### Task requirements
The lines from the start of the data through the line containing "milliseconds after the" are to be reproduced exactly, both ends included.

### Recorded data
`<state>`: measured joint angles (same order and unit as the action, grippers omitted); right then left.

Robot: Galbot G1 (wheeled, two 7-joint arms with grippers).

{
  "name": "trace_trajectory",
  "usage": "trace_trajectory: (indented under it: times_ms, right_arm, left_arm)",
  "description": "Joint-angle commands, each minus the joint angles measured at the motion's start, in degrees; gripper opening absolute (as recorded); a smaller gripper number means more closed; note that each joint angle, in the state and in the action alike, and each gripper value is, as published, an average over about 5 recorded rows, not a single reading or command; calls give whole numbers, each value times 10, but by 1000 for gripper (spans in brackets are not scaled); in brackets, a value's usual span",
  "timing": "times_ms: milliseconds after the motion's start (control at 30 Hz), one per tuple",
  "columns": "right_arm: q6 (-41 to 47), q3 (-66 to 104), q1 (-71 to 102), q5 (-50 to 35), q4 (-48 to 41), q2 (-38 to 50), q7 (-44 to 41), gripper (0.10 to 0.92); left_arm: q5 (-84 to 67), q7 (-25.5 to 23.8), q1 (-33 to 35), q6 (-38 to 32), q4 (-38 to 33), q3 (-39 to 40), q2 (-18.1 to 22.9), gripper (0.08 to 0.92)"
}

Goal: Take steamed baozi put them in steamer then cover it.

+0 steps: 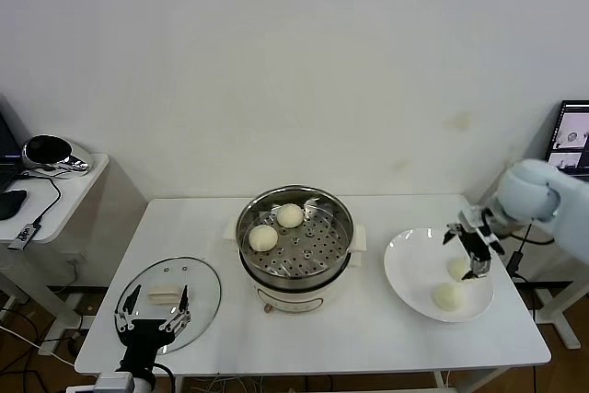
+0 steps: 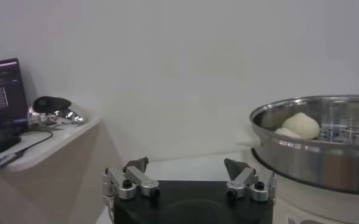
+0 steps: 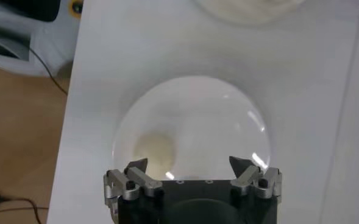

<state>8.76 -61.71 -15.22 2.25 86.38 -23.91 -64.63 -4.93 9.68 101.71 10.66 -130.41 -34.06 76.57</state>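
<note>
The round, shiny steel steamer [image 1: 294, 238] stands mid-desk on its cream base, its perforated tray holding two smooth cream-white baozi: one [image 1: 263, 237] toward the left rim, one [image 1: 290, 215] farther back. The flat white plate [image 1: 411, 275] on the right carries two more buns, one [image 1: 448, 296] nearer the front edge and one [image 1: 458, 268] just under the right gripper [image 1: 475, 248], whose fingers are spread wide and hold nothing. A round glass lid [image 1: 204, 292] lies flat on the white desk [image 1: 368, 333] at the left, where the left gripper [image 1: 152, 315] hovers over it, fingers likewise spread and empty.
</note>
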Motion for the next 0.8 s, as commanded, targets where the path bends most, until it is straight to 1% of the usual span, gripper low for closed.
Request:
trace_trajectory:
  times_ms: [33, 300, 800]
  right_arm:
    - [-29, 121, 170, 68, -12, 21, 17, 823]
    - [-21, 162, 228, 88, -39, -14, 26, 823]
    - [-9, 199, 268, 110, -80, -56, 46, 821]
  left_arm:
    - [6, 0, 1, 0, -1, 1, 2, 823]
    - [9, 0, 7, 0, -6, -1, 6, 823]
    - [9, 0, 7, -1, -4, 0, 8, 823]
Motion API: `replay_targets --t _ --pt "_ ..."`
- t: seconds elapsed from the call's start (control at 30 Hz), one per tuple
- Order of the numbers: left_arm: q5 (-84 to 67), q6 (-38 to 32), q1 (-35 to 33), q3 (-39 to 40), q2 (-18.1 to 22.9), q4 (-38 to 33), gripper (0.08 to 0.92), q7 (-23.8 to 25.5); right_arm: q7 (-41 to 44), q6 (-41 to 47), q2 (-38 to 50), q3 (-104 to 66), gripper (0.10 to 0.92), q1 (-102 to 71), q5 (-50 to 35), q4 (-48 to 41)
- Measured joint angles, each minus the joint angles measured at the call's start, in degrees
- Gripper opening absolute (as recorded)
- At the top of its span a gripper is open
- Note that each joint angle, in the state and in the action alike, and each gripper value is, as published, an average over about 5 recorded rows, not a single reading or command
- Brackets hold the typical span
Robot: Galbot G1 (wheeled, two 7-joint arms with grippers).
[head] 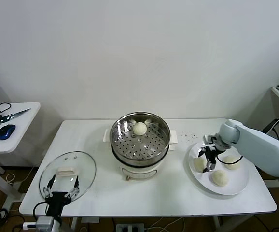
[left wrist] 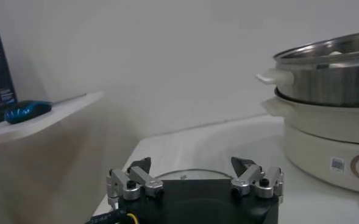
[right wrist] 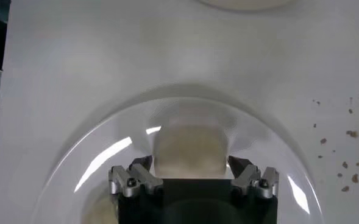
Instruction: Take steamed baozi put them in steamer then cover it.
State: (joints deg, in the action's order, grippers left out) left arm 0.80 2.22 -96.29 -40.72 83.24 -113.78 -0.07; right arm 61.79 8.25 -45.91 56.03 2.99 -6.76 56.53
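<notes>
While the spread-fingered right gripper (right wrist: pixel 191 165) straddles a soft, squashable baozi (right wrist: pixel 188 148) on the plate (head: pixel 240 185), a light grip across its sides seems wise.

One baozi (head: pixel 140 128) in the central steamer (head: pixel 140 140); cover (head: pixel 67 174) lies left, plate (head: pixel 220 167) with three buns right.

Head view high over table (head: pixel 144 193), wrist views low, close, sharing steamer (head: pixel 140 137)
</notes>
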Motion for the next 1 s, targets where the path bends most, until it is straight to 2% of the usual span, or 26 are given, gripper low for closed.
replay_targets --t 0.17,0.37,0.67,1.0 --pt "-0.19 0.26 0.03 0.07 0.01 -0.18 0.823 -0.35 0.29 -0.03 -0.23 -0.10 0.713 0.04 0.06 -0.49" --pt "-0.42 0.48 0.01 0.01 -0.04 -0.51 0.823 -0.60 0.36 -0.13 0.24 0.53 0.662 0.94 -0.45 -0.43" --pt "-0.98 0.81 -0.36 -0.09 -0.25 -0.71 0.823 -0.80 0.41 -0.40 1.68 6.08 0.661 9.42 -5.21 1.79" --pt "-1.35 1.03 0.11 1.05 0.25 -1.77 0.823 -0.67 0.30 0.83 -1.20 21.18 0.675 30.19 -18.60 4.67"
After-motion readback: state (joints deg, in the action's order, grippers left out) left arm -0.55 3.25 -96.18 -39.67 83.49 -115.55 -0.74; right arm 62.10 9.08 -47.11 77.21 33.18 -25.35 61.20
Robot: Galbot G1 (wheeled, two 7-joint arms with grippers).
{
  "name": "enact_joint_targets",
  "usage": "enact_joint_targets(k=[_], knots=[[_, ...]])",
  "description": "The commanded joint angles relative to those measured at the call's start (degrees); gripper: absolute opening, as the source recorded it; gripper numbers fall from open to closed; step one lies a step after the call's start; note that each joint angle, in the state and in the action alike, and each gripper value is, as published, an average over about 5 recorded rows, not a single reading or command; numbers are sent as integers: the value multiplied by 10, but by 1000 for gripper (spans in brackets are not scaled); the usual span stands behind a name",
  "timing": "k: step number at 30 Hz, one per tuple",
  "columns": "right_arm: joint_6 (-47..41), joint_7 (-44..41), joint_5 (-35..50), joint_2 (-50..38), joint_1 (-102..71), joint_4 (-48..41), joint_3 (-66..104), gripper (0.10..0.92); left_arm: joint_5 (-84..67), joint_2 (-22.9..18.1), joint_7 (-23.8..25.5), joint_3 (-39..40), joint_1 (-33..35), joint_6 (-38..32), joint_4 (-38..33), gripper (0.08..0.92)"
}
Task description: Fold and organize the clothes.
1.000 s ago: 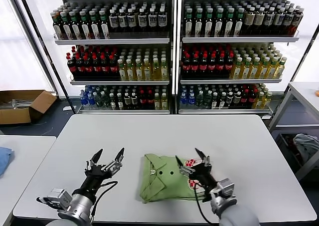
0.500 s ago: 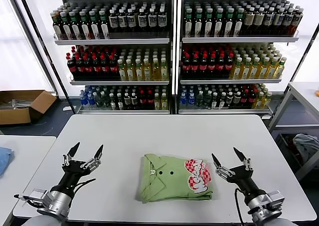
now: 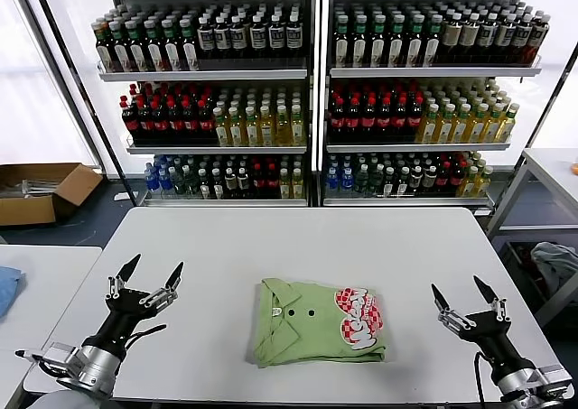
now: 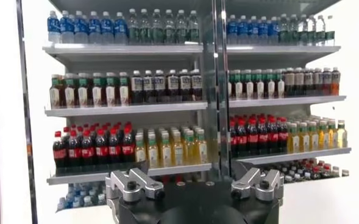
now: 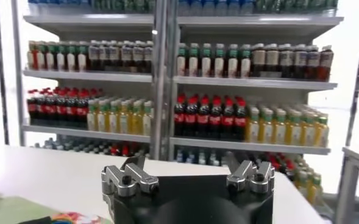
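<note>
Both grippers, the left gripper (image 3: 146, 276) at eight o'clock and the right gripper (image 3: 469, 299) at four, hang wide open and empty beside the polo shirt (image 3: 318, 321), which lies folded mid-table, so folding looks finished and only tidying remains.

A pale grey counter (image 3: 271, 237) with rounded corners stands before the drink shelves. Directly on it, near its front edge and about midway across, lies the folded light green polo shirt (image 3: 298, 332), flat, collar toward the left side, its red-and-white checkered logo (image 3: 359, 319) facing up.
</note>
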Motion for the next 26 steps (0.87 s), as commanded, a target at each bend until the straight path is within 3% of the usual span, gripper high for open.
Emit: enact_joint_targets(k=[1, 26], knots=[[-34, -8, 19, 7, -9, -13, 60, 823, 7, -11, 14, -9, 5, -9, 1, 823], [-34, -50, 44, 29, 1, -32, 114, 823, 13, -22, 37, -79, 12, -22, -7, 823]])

### Finished task
`<state>`: measured joint angles (same order and unit as the action, grippers omitted); right then left.

Robot: Galbot G1 (wheeled, two 7-joint arms with grippers).

{
  "name": "trace_trajectory",
  "usage": "trace_trajectory: (indented under it: times_ms, right_arm, left_arm)",
  "description": "Joint-angle commands, each minus the joint angles measured at the motion's start, in degrees; gripper opening absolute (as recorded); a smaller gripper number means more closed; note that each joint angle, in the state and in the action alike, and each gripper value is, as published, an average over about 5 recorded rows, not a single reading or command; calls give whole numbers, each value times 10, but by 1000 for gripper (spans in brackets are not scaled); in brackets, a value's usual span",
  "timing": "times_ms: milliseconds after the motion's start (control at 30 Hz), one per tuple",

No further output remains for this exercise.